◆ What needs to be done: With the exception of the pictures, write out the data below precisely.

◆ Data shown:
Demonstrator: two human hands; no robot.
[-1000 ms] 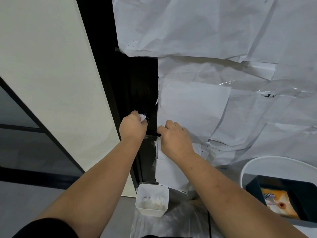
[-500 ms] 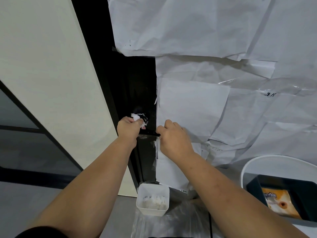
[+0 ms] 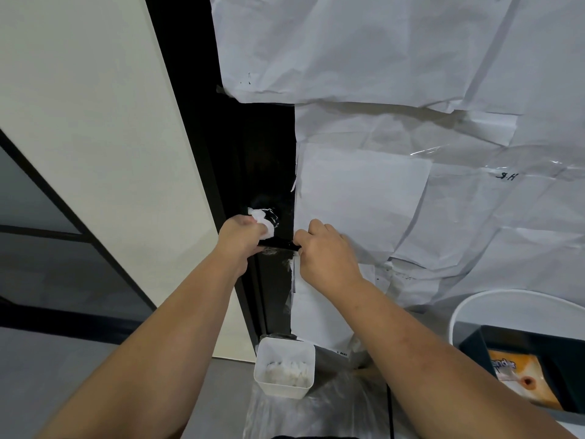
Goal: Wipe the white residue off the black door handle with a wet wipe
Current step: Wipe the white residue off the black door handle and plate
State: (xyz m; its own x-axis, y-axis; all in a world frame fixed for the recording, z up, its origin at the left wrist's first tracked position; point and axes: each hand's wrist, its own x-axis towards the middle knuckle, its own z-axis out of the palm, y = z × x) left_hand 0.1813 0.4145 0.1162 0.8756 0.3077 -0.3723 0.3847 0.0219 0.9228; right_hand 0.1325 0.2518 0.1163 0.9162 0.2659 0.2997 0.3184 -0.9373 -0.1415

◆ Solution:
Demonstrator: two human hands; no robot.
[-1000 ms] 
[-500 ms] 
[+0 ms] 
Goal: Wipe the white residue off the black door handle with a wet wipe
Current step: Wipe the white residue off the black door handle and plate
State: (xyz m; its own x-axis, y-axis; all in a world frame fixed for the recording, z up, its origin at the left wrist's first tracked position; point and axes: each hand's wrist, its own x-axis towards the middle knuckle, its own z-axis out of the palm, y = z × x) left_hand 0.1813 0.4145 0.1162 0.8756 0.3077 -0.3723 0.3847 0.0219 0.9228; right_hand 0.1325 0.2518 0.1163 0.9162 0.2659 0.2997 0.3184 -0.9373 -0.1415

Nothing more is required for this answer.